[Description of the task]
Exactly the lines below starting at the line with "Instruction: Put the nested" and ending at the line with "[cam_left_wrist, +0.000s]" are wanted, with both ends included. Leave out the pictures and add no other lines.

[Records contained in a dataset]
· · · · ·

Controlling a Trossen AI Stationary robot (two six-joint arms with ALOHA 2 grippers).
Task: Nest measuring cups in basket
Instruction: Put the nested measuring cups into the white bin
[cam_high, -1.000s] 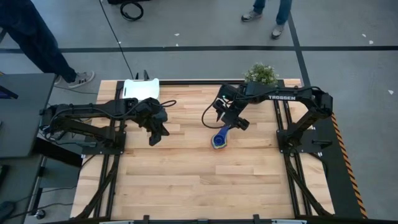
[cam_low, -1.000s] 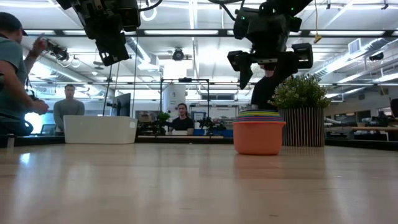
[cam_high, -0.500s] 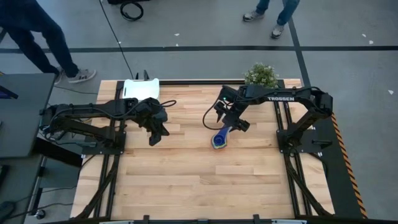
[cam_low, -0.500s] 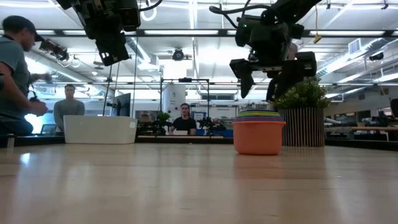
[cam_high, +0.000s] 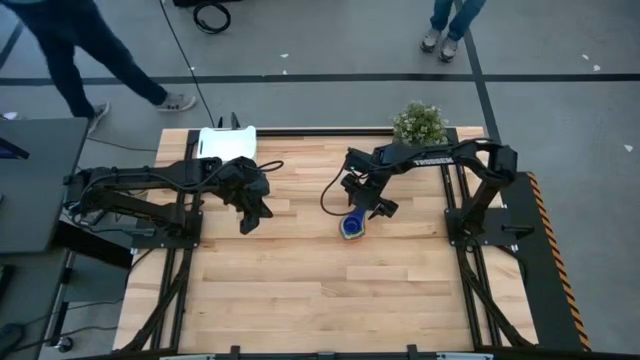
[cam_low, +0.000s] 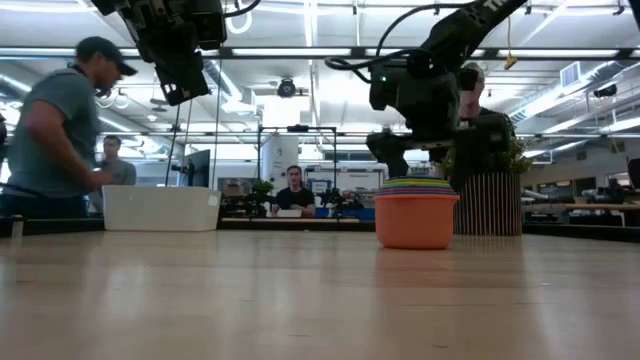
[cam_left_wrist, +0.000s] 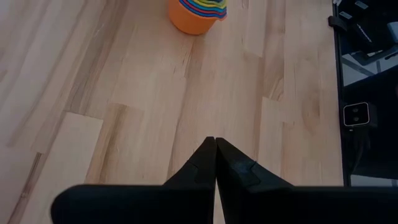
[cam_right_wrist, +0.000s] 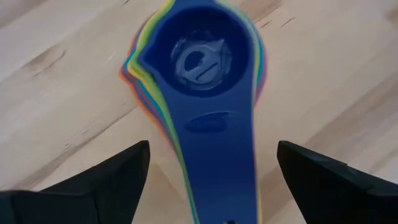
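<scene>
The tabletop (cam_high: 300, 290) spreads wide and mostly bare beneath me. At its far edge on my left side sits the white basket (cam_high: 226, 142), and at the far edge on my right stands the potted plant (cam_high: 419, 122). The basket holds no cups that I can see.

My right arm hangs over the stack of measuring cups (cam_high: 352, 227), which stands on the tabletop well apart from the basket. The right jaws (cam_right_wrist: 205, 171) are spread wide, one finger on each side of the dark blue handle (cam_right_wrist: 217, 162), touching nothing. The cups are already nested, orange outermost and dark blue innermost, so what remains, I judge, is carrying the whole stack across.

The relation that matters: the stack lies directly below my right jaws, its handles fanned together along one line that runs between my fingers. Closing across that line should catch them. My right arm is by far the nearer one.

My left jaws (cam_left_wrist: 215, 155) are pressed together, empty, hovering between basket and stack. I reckon that arm could crowd the path to the basket.
</scene>
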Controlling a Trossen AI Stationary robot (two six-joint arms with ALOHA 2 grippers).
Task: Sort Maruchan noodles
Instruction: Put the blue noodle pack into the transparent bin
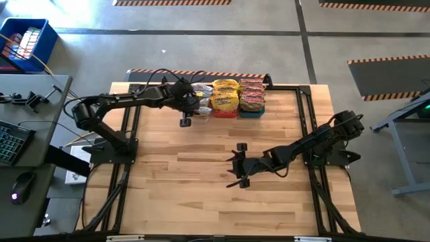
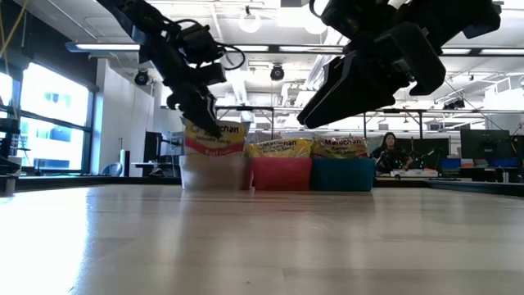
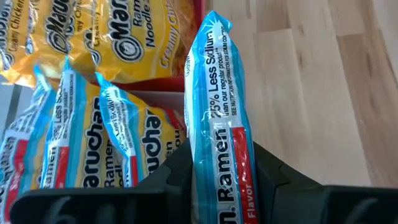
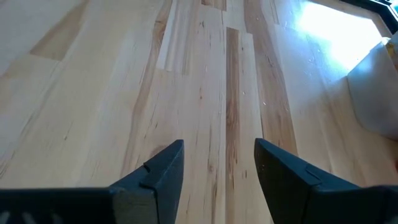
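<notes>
The sorting looks nearly finished. Three bins stand in a row at the far edge of the table (image 1: 201, 195): a clear bin (image 2: 211, 170) with silvery-white and blue packets, a red bin (image 2: 281, 173) with yellow packets (image 1: 225, 94), and a teal bin (image 2: 342, 173) with reddish packets (image 1: 252, 94). No loose Maruchan noodles lie on the bare wood in the high view, so the one in hand seems to be the last.

The left gripper (image 3: 217, 180) hangs over the clear bin, its fingers (image 3: 273, 177) closed on a silvery-white "25% Less Sodium" packet (image 3: 217, 106) held edge-up just beside the like packets (image 3: 106, 143) already standing there. What is left, by my judgement, is to lower and release it.

The right gripper (image 4: 219, 168) hovers over the middle of the table, fingers parted and empty, well apart from the bins.

Room is tight only at the bins: the clear bin touches the red one, and the row sits near the table's rear edge. The rest of the table is open.
</notes>
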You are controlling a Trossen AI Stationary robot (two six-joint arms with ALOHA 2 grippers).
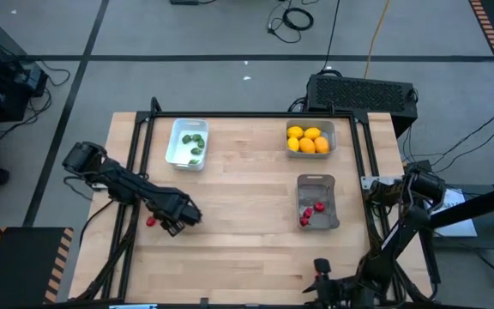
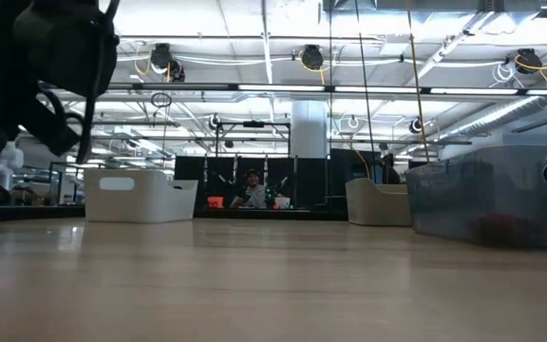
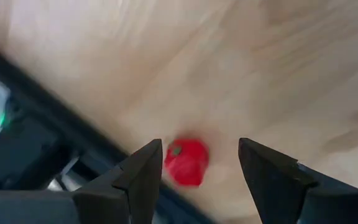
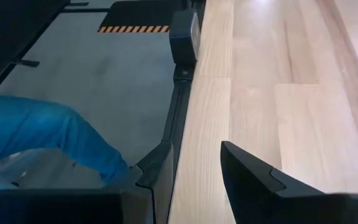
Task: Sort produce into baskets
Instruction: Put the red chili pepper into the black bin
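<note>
A small red berry piece [image 3: 186, 162] lies on the wooden table near its left edge, also in the high view [image 1: 151, 221]. My left gripper [image 3: 201, 146] is open above it, one finger on either side; I cannot tell whether either finger touches it. The white tray [image 1: 187, 143] holds green leafy pieces. The pale grey tray [image 1: 310, 139] holds several yellow-orange lemons. The darker grey tray [image 1: 317, 202] holds red berries. My right gripper [image 4: 196, 146] is open and empty over the table's near edge, at the right [image 1: 320, 273].
The table's black frame rail [image 3: 55, 130] runs close beside the berry. A black box [image 1: 363, 93] stands behind the table's far edge. A person's leg in blue jeans [image 4: 42, 137] is beside the table's near edge. Bare wood [image 1: 247, 197] lies between the trays.
</note>
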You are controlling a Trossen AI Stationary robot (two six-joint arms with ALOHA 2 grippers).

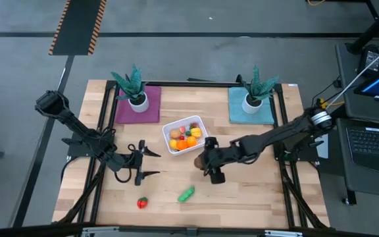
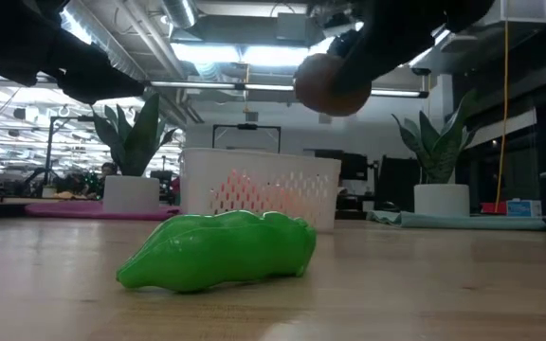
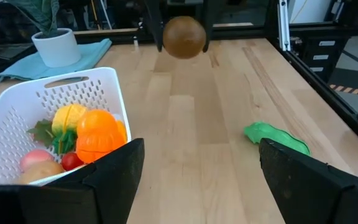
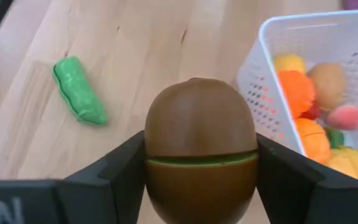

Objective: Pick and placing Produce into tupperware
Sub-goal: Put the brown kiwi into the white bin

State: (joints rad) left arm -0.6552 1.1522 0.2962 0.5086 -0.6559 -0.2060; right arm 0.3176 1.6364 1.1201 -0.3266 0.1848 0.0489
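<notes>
The white perforated tupperware (image 1: 192, 122) stands mid-table between two potted plants and holds several yellow, orange, red and tan produce pieces (image 3: 86, 134). My right gripper (image 1: 204, 162) hovers just beside its near corner, shut on a brown kiwi (image 4: 199, 124). The kiwi shows raised above the table in the low view (image 2: 332, 83). An elongated green piece (image 1: 187, 193) lies on the wood nearer the near edge, with a small red piece (image 1: 142, 203) to its left. My left gripper (image 1: 151, 163) waits open to the left of the tupperware, touching nothing. My right gripper pinches the kiwi at its widest middle (image 4: 160, 146), one finger (image 4: 114, 171) on each opposite side, along the green seam between its halves. The fingers slant down from above and from the table's right. The kiwi is lifted clear of the table.
Two spiky green plants in white pots stand on a purple mat (image 1: 137, 108) and a teal mat (image 1: 250, 108) at the far side. Bare wood lies between the tupperware and the near edge. Black frame rails run along the table's left and right edges.
</notes>
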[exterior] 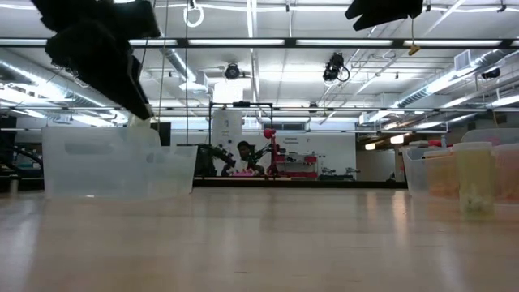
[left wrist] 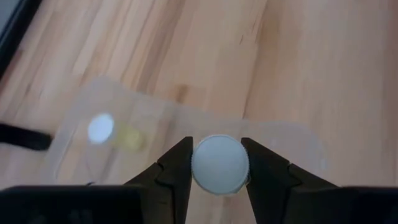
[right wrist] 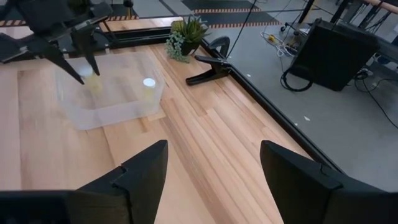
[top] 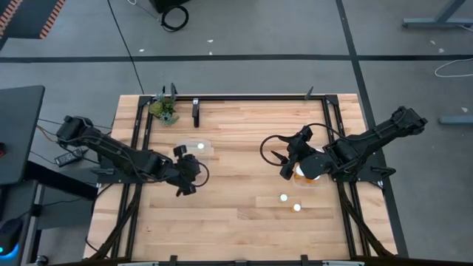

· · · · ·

[Solution]
Instruction: Put the nested measuring cups into the white bin
[cam_high, -1.000s] 
[cam_low, -1.000s] 
[cam_high, -0.500s] 
[cam_low, -0.500s] 
[cam_high, +0.000s] 
[cam_low, +0.000s] 
[cam_left_wrist, +0.000s] 

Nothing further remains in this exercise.